What to do ->
Among the records that follow, set down only the lines from the one containing "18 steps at" to the one containing "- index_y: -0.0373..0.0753", both included, exactly.

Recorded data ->

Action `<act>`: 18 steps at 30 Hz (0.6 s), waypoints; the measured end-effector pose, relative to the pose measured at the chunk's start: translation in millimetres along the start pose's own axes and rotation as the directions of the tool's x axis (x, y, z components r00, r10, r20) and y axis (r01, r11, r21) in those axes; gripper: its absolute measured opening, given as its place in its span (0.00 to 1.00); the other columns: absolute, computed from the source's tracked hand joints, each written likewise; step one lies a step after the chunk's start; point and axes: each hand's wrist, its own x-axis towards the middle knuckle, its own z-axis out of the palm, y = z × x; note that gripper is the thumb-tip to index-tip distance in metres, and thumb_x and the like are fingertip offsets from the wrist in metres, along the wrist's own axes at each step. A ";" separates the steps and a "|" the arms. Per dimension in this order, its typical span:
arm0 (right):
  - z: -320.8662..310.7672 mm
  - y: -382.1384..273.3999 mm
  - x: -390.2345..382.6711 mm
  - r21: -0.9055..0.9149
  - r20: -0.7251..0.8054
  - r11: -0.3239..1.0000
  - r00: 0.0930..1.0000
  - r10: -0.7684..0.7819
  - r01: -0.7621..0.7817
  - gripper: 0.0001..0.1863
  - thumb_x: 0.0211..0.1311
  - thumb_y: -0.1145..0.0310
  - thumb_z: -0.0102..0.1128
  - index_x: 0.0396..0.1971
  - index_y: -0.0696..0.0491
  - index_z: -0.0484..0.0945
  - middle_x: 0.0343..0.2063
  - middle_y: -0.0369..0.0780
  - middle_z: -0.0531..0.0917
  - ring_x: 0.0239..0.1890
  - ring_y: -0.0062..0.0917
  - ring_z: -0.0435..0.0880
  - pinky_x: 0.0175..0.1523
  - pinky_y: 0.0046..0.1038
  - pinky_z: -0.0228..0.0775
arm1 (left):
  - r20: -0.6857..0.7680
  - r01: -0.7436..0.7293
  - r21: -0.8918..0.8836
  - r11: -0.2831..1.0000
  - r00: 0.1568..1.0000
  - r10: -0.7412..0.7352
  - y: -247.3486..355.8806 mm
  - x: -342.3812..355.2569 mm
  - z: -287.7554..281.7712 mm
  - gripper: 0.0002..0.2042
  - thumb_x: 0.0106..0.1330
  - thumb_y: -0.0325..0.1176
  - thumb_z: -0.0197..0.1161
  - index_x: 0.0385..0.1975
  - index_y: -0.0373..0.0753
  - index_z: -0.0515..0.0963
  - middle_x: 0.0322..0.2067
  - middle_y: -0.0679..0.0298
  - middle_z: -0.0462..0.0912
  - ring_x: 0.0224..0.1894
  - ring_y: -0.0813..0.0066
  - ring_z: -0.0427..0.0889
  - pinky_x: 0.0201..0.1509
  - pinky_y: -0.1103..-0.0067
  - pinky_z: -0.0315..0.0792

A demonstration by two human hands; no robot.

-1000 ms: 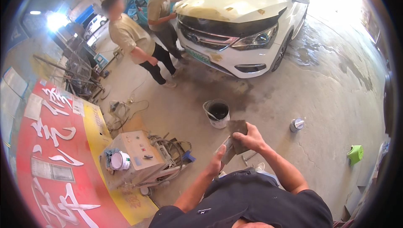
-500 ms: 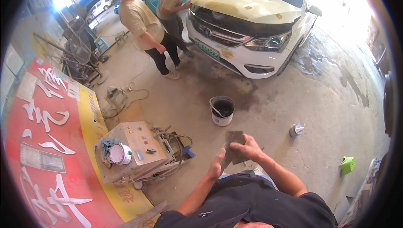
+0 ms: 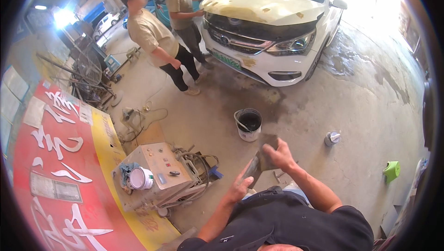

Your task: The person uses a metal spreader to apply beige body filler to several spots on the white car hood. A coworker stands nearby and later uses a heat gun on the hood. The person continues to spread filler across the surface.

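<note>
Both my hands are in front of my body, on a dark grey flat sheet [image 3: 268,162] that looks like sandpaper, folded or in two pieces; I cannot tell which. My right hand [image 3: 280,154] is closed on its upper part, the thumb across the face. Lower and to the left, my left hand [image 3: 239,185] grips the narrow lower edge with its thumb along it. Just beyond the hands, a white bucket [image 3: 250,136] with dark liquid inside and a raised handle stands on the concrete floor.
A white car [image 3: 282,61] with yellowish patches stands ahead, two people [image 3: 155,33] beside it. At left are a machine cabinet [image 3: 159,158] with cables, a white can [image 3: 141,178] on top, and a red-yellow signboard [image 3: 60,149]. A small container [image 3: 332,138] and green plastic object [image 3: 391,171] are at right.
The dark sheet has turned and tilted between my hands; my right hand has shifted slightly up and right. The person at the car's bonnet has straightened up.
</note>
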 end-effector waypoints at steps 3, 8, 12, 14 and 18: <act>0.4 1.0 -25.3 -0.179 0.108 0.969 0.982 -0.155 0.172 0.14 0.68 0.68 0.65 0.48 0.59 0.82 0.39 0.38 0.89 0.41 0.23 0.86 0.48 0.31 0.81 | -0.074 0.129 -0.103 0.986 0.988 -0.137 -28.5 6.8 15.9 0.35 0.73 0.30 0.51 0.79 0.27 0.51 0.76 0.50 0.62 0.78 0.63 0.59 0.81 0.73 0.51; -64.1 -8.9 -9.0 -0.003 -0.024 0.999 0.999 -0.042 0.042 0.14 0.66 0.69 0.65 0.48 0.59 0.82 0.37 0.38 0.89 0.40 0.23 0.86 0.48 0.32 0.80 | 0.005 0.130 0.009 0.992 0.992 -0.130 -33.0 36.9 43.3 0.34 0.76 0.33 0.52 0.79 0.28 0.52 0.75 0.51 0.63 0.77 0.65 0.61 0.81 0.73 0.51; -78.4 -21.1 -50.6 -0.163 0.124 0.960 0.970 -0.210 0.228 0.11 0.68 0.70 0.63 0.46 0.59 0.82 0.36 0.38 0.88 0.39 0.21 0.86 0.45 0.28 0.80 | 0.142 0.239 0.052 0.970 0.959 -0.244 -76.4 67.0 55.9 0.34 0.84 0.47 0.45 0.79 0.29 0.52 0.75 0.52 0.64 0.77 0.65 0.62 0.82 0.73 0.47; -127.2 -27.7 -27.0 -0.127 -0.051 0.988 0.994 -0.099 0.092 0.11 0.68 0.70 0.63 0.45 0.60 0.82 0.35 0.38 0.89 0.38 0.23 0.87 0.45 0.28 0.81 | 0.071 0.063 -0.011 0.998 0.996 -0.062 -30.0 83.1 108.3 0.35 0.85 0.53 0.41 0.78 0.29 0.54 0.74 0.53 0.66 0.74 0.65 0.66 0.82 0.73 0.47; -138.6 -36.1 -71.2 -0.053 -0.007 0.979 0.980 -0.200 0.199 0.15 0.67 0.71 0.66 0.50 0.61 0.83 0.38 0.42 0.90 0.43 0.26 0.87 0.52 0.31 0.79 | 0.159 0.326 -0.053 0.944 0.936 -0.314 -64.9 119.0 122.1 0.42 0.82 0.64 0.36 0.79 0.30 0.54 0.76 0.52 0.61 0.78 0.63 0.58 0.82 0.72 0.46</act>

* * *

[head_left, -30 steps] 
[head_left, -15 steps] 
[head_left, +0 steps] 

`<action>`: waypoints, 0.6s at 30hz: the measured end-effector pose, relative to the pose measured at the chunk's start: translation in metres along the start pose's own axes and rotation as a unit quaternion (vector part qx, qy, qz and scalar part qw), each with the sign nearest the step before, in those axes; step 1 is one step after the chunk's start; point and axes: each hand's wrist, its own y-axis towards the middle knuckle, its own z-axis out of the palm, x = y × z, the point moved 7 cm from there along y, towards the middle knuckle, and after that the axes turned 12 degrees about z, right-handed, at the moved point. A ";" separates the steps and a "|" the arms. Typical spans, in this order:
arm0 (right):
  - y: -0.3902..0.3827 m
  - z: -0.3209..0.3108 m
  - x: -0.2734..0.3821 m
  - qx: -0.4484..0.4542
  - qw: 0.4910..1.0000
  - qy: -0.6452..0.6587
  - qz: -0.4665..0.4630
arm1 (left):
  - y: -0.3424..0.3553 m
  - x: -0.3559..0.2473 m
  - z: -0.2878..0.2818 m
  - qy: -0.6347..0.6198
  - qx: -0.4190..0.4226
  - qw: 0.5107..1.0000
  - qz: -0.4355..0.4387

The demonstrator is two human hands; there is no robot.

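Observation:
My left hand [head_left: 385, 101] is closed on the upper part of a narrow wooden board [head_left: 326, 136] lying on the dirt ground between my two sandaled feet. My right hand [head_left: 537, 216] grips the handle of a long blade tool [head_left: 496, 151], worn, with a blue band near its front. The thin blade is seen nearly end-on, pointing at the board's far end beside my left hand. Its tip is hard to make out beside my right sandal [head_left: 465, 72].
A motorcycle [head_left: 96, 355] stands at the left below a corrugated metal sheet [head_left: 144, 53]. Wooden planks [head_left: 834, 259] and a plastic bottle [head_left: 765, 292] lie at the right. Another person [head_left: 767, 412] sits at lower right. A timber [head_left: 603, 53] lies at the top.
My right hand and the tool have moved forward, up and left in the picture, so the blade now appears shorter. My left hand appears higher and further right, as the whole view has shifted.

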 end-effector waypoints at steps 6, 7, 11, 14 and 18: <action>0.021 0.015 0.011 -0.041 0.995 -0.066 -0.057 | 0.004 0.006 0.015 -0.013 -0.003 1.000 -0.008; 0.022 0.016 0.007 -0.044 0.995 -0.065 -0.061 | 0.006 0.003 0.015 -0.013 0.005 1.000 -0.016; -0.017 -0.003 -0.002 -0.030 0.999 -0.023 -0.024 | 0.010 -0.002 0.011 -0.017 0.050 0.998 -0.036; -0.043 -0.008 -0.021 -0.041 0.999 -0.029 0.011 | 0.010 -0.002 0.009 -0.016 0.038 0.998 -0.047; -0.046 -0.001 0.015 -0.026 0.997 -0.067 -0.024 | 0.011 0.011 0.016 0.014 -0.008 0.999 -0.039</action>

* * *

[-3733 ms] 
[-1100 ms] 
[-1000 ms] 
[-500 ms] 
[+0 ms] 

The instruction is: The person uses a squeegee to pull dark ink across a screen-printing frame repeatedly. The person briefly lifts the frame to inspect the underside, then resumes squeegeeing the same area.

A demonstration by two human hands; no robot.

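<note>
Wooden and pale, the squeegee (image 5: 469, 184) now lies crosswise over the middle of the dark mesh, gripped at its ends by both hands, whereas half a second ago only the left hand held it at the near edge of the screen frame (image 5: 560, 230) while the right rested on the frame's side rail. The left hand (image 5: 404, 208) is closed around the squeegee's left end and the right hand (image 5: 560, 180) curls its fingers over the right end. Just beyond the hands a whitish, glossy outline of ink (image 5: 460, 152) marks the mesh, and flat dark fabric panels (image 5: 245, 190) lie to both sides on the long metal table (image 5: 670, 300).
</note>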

Answer ->
Action `<act>`: 18 steps at 30 Hz (0.6 s), waypoints; the measured end-effector pose, relative to the pose measured at the chunk's start: translation in millimetres along the start pose's own axes and rotation as the directions of the tool's x axis (x, y, z components r00, r10, r20) and y axis (r01, r11, r21) in those axes; gripper: its absolute measured opening, given as its place in its span (0.00 to 1.00); the other columns: absolute, computed from the source's tracked hand joints, each written likewise; step one lies a step after the chunk's start; point and axes: each hand's wrist, its own x-axis towards the middle knuckle, its own z-axis out of the palm, y = z × x; note that gripper is the thumb-tip to index-tip distance in metres, and thumb_x and the like are fingertip offsets from the wrist in metres, along the wrist's own axes at each step. A ";" separates the steps and a "|" the arms. Per dimension in this order, its typical span:
arm0 (right):
  - z: -320.8662..310.7672 mm
  - y: -382.1384..273.3999 mm
  - x: -390.2345..382.6711 mm
  - r21: -0.9055..0.9149
  - r20: -0.7251..0.8054
  - r11: -0.3239..1.0000
  - r00: 0.0930..1.0000
  - r10: -0.7684..0.7819
  - r01: -0.7621..0.7817
  - gripper: 0.0001..0.1863
  - thumb_x: 0.0211..0.1311
  - thumb_y: -0.1145..0.0310
  - thumb_z: -0.0102..0.1128
  - index_x: 0.0396..0.1971
  - index_y: -0.0696..0.0491
  - index_z: -0.0484..0.0945
  - middle_x: 0.0343..0.2063
  - middle_y: -0.0369..0.0780
  - middle_z: -0.0531..0.0917
  - ring_x: 0.0239..0.1890
  - ring_y: -0.0062..0.0917
  - ring_z: -0.0435..0.0880
  - pinky_x: 0.0175..0.1523
  - pinky_y: 0.0046..0.1038
  - pinky_z: -0.0228..0.0775
arm1 (left):
  - r20: -0.6857..0.7680
  - r01: -0.7436..0.7293
  - r21: -0.8918..0.8836
  - r11: -0.2831..1.0000
  - r00: 0.1568..1.0000
  - r10: -0.7412..0.7352
  - y: -247.3486..355.8806 mm
  - x: -342.3812..355.2569 mm
  - z: -287.7554..281.7712 mm
  - gripper: 0.0002..0.2042
  - thumb_x: 0.0106..0.1330
  - thumb_y: -0.0325..0.1176
  - thumb_z: -0.0197..0.1161
  - index_x: 0.0385..0.1975
  - index_y: -0.0373..0.0753

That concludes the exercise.